Using the data below, work out how many lines contain the word "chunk", then state that number without comment.

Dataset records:
* * * * *
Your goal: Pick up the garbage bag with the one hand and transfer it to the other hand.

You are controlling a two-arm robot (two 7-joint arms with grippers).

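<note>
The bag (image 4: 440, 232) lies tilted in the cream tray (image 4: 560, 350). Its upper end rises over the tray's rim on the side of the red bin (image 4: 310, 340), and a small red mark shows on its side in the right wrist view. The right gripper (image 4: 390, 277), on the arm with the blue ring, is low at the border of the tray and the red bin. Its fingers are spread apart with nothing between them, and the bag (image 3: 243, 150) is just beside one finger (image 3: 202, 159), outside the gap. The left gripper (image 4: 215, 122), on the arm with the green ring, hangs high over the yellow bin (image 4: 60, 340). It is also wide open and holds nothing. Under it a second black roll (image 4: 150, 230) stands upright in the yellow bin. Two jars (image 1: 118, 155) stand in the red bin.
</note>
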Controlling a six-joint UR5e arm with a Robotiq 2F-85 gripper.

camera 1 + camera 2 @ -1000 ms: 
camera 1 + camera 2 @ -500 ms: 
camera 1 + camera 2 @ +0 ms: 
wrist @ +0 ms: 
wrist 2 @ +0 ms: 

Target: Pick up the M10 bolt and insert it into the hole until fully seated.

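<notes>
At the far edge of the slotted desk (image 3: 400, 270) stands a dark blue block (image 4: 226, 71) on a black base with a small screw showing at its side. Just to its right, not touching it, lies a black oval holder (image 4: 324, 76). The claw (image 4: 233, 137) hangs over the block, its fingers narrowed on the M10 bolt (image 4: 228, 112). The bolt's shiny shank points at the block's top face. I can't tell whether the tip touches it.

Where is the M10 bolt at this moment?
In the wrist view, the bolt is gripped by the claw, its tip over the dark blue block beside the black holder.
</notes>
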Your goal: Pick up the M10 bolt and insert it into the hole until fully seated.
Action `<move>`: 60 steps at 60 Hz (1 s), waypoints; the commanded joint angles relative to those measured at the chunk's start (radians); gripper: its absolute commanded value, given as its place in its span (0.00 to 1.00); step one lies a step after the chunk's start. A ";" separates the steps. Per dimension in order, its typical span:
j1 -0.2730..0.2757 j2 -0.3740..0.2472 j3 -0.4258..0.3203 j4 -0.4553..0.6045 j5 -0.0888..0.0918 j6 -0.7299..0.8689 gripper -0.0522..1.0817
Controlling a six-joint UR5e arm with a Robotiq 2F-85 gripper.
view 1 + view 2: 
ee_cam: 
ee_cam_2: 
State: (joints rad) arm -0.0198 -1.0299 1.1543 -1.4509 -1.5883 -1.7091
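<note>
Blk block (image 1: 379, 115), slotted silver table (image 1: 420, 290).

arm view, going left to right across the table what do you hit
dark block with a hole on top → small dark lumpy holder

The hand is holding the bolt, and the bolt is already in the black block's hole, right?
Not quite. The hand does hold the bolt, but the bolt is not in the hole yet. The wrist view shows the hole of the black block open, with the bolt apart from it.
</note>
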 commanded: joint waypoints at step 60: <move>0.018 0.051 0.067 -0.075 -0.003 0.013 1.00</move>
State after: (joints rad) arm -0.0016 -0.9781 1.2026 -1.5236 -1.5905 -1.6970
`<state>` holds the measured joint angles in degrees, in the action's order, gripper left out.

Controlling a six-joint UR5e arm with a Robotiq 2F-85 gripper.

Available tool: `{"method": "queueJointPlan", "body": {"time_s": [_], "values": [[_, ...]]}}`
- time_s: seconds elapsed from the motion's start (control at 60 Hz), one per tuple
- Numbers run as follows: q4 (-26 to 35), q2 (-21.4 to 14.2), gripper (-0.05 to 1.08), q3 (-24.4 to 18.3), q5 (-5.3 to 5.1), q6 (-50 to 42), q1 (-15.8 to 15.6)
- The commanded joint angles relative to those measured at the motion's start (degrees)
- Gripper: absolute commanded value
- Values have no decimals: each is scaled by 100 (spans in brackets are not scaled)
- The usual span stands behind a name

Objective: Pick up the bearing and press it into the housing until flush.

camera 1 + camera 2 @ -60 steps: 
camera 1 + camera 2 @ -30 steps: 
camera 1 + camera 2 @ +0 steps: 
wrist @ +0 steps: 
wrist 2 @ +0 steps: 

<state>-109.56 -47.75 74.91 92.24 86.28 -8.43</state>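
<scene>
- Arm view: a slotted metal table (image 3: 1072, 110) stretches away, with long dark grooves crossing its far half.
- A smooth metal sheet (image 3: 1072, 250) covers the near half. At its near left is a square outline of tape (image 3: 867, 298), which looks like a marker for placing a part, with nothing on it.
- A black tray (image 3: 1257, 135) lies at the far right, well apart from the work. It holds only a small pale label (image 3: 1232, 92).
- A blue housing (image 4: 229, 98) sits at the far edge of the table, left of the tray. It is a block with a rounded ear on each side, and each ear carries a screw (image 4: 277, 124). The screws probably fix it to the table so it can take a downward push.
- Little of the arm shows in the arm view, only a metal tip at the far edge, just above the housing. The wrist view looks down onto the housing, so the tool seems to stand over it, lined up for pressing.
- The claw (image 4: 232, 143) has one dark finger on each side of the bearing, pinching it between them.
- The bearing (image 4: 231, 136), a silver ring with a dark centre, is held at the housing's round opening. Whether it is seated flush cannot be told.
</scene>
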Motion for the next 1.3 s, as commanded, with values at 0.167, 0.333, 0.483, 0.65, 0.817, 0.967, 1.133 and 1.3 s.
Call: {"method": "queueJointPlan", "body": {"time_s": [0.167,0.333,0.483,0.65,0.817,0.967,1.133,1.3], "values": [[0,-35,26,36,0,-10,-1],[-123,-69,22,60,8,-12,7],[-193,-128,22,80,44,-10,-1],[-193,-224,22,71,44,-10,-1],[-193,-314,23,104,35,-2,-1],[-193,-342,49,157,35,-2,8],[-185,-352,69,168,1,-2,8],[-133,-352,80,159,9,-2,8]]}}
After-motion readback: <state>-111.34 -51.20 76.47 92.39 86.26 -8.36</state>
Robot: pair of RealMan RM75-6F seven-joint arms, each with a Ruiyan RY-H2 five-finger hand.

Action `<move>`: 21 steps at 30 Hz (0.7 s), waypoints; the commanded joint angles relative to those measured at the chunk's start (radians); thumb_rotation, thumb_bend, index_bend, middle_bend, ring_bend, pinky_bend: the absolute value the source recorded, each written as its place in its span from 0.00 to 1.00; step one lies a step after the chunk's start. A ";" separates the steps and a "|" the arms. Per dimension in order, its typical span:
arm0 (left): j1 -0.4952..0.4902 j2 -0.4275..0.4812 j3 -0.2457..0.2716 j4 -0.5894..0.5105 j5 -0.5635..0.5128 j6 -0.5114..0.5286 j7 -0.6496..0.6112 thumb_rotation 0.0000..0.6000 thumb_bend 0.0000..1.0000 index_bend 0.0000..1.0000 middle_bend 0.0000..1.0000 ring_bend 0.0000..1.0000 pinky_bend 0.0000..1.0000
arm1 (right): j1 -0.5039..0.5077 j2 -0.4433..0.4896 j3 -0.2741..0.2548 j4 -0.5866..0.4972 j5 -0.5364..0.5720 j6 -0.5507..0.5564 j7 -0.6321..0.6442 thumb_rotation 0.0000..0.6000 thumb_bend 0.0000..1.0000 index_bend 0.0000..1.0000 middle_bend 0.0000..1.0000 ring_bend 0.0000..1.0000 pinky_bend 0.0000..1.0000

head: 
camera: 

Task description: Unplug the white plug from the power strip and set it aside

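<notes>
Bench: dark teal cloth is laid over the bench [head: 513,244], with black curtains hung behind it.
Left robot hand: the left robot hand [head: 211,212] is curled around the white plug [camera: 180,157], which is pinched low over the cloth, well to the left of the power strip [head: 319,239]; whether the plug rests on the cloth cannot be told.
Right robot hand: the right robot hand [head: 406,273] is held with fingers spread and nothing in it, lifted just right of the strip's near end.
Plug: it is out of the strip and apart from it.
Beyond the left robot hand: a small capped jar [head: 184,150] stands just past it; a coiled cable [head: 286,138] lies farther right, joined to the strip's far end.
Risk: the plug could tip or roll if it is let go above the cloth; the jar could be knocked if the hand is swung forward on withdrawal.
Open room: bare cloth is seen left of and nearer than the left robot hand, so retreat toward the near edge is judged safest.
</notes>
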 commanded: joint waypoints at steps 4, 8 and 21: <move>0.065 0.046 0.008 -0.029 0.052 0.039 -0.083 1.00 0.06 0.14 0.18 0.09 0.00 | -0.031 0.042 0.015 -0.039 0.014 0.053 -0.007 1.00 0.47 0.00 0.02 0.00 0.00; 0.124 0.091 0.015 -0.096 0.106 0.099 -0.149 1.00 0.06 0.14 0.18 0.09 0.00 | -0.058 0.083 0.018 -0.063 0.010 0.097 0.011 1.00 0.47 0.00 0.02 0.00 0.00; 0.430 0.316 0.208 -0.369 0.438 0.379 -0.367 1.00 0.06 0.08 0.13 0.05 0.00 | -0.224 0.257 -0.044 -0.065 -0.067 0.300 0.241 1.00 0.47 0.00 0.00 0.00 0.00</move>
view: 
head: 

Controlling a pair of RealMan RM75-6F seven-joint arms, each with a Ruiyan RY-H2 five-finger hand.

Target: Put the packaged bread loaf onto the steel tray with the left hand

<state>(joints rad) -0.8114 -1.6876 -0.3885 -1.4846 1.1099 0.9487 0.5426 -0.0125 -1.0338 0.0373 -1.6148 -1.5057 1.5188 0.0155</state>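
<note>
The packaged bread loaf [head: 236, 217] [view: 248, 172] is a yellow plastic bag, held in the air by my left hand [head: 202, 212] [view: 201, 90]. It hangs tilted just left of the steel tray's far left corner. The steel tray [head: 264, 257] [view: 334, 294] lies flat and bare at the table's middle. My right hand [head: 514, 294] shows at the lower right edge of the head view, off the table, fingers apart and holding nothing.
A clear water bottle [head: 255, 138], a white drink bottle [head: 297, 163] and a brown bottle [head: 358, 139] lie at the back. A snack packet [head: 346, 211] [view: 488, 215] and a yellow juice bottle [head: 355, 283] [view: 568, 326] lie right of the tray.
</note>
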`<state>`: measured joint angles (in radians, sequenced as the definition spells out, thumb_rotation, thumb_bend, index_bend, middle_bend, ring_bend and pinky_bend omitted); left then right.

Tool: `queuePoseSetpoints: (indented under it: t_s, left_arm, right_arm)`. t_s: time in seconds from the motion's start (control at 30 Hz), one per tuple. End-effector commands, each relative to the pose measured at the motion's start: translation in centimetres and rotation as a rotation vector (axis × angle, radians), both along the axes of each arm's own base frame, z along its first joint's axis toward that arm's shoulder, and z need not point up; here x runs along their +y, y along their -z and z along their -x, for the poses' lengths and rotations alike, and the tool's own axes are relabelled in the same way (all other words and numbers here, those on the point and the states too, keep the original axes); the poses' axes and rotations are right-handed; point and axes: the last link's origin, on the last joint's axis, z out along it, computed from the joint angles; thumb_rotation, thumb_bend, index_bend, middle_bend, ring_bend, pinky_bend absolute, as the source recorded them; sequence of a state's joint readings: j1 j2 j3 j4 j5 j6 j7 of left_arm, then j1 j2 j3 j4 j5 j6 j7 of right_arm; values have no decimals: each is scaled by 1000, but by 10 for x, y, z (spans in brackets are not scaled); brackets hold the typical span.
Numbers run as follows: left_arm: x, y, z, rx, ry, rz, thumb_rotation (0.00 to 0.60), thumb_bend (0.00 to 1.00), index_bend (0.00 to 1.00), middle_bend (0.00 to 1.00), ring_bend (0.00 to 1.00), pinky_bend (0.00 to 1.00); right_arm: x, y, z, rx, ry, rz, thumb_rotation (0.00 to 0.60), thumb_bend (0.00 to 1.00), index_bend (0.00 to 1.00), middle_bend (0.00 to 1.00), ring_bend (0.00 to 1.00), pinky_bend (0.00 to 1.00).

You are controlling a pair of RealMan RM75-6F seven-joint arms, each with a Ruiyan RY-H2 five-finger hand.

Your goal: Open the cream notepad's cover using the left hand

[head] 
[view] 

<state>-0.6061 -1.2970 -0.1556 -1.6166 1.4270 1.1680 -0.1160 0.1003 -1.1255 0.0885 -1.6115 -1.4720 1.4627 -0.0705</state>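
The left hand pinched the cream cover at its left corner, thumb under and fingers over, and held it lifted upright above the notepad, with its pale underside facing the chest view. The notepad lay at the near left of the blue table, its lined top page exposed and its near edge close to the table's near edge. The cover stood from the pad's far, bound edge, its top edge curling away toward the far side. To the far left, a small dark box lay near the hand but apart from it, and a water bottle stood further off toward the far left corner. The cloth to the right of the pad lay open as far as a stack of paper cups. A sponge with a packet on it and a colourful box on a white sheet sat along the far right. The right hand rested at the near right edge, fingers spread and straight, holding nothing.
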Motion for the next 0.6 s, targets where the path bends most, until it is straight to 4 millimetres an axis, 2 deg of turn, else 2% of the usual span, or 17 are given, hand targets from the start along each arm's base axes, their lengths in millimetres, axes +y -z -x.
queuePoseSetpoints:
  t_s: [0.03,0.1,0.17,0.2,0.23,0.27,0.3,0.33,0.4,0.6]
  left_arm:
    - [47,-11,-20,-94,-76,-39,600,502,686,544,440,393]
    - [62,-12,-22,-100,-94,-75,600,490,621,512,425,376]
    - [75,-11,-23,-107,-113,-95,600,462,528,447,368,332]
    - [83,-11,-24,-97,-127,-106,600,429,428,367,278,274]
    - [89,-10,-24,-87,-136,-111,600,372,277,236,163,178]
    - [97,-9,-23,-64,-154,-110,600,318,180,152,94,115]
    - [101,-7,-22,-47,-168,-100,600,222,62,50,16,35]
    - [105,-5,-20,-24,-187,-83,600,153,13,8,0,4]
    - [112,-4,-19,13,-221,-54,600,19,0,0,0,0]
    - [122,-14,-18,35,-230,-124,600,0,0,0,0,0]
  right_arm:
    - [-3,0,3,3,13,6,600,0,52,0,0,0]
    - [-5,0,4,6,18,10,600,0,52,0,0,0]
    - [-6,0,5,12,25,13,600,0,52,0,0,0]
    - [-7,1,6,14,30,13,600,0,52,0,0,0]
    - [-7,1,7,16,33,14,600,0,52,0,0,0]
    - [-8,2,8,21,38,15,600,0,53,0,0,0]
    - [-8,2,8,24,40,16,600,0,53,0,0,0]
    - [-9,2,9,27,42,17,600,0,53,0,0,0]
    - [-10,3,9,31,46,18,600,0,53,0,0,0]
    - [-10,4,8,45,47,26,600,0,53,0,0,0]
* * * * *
## Solution below
2